Birthdays, London, February 26

For five minutes you don’t even know if Jagwar Ma have started playing. There’s a bloke onstage, certainly, teasing brown sounds out of a laptop along to a Margate mobile disco light show. Then some birdsong skitterbeats and the flush of Satan’s lavatory announce the shadowy arrival of Jono Ma and Gabriel Winterfield and the demon dance begins, like a twisted ‘Screamadelica’. Winterfield’s horrorcore Hari Krishna chant of “Waiting for tomorrow brings another day/Another sun to watch” is battered with ominous industrial punches and semi-automatic rhythm-fire like being sucked into an arcade machine full or marauding Terminators. The set’s rave-heavy first half has the weight and intensity of deep-sea tunnelling machinery – all filthy, crackling guitars, and beats like a funky drummer clawing his way out of a Saw trap.

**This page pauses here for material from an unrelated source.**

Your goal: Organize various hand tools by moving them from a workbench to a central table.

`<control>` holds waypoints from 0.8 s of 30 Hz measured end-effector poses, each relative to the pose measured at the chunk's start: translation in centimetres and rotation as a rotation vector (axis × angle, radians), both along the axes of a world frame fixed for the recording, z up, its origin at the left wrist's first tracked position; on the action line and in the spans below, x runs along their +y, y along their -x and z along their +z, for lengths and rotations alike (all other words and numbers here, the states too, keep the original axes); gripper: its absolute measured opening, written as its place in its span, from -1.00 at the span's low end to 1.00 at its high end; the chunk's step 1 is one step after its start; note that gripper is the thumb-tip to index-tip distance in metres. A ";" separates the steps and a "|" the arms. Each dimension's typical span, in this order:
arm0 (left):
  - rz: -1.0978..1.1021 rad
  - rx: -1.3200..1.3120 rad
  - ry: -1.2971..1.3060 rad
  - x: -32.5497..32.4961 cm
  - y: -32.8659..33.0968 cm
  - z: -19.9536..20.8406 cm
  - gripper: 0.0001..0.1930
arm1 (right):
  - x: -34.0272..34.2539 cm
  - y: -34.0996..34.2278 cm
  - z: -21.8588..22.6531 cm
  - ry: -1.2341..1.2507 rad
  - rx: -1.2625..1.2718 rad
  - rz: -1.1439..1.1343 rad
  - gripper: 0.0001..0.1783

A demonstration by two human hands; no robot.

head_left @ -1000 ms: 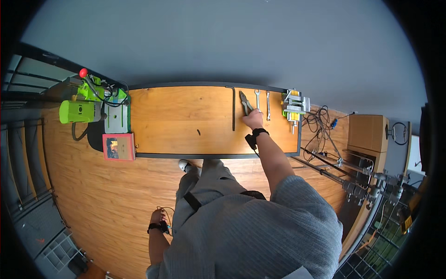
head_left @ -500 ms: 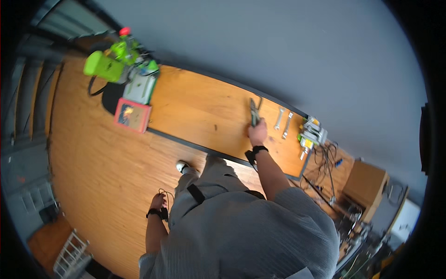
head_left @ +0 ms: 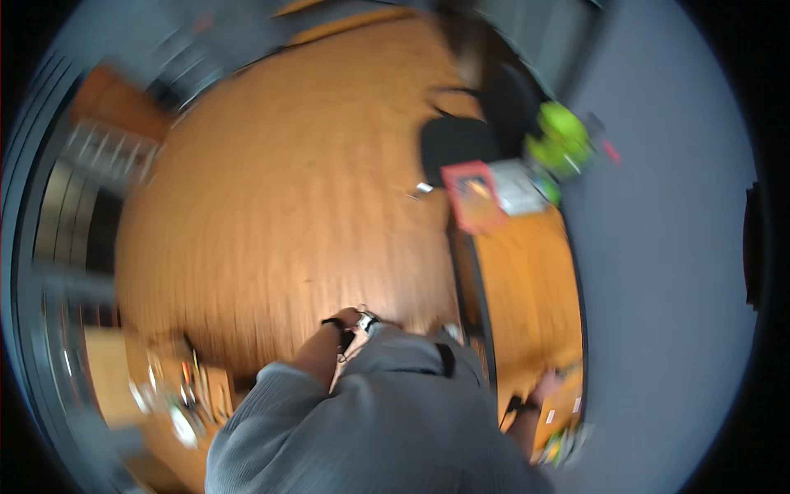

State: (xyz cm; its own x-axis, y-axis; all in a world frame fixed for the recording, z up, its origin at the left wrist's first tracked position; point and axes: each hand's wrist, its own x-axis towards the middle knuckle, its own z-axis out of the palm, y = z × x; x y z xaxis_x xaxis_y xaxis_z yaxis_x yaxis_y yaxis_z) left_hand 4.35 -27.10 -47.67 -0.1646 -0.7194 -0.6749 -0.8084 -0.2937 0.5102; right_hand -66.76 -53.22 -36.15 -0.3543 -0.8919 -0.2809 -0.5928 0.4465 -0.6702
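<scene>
One left hand [head_left: 350, 318], one right hand [head_left: 547, 385], two black wristbands [head_left: 332, 322], one bench [head_left: 527, 288], one green drill press [head_left: 563, 138], one vise [head_left: 564, 445], one red-edged book [head_left: 474, 198], one blurred grey tool [head_left: 569, 370] and two small pale objects [head_left: 550, 416] on the bench

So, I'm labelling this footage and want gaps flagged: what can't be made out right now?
In the head view:
Right hand: motion blur hides whether it grips the pliers.
Left hand: small and blurred; finger positions unclear.
Drill press: blur smears its controls.
Small items at lower left: too blurred to identify.
Grey shirt: cut off by the lower edge.
</scene>
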 end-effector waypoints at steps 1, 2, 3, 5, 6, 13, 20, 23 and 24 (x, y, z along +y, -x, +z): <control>0.632 0.058 -0.296 -1.6 2.5 4.6 -0.65 | 1.2 -7.5 3.1 0.155 -0.237 0.001 -0.45; 0.730 0.027 -0.412 -5.0 5.6 10.1 -0.61 | 3.3 -6.6 5.8 0.204 -0.340 -0.186 -0.44; 0.821 -0.014 -0.375 -2.2 4.8 8.7 -0.56 | 2.3 -7.3 6.4 0.169 -0.464 -0.188 -0.46; 0.706 -0.132 -0.339 -0.8 5.1 10.1 -0.61 | 1.6 -6.3 5.8 0.302 -0.303 -0.020 -0.55; 0.954 -0.025 -0.232 2.2 4.3 6.4 -0.69 | -1.7 -9.0 4.2 0.276 -0.345 0.105 -0.59; 1.214 -0.037 -0.324 10.6 -1.0 9.2 -0.58 | 1.0 -34.3 16.9 0.538 -0.015 0.752 -0.45; 1.717 -0.067 -0.271 25.9 -7.0 9.6 -0.62 | 4.8 -54.8 11.9 -0.177 -0.723 0.952 -0.88; 1.959 -0.138 -0.198 30.6 -6.5 10.0 -0.57 | 6.1 -61.5 11.3 -0.265 -0.721 1.306 -0.81; 1.986 -0.147 -0.156 32.3 -5.9 9.9 -0.55 | 7.4 -64.0 11.7 -0.333 -0.751 1.382 -0.81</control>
State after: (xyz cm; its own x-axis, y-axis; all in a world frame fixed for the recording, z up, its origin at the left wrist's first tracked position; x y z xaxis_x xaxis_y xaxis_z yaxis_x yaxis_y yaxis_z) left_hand 10.21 5.16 -37.75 0.6951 0.2622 -0.6695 0.6173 -0.6950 0.3687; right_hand -2.73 -45.85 -24.43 0.9324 -0.2627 -0.2484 -0.2433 0.0524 -0.9685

Yet, under the squeal and squall, there are sweet, seditious chant-rock melodies bubbling and, after twenty minutes of evil rave, they erupt. The songs begin to take on the retromodern shapes of 50s/60s beat era and a wall of sound – ‘Come Save Me’ is a fantastic clash of on-trend antique rock’n’roll, motoric Dalston drone and strobe-strafed electro, sounding like The Ronettes guesting at a Justice gig. At times they imagine a trip-hop Richard Hawley, or Jake Bugg drenched in liquid MDMA.

Still, each song builds to a bristling rave crescendo akin to The Chemical Brothers corroding from the inside out or, in the case of their most Madchester single ‘The Throw’, a fucked up version of ‘Do They Know It’s Christmas’. There’s no sense of cynical splicing of laptop and Rickenbacker, no zeitgeist-friendly mutations – everything the do is so fundamentally fused you can’t see the join.

True, Jagwar’s bassist Jono Ma has a tendency to down tools and grab the maracas for a spot of Bez-bouncing when things get particularly acid-rave, but they’re much more than the Happy Slap Mondays they’ve been tagged. They’re a whole new rave/rock thing. A dazzling update of the pre-Beatles rock’n’roll trend fed through two decades of demonic dance decadence. The gauntlet is down.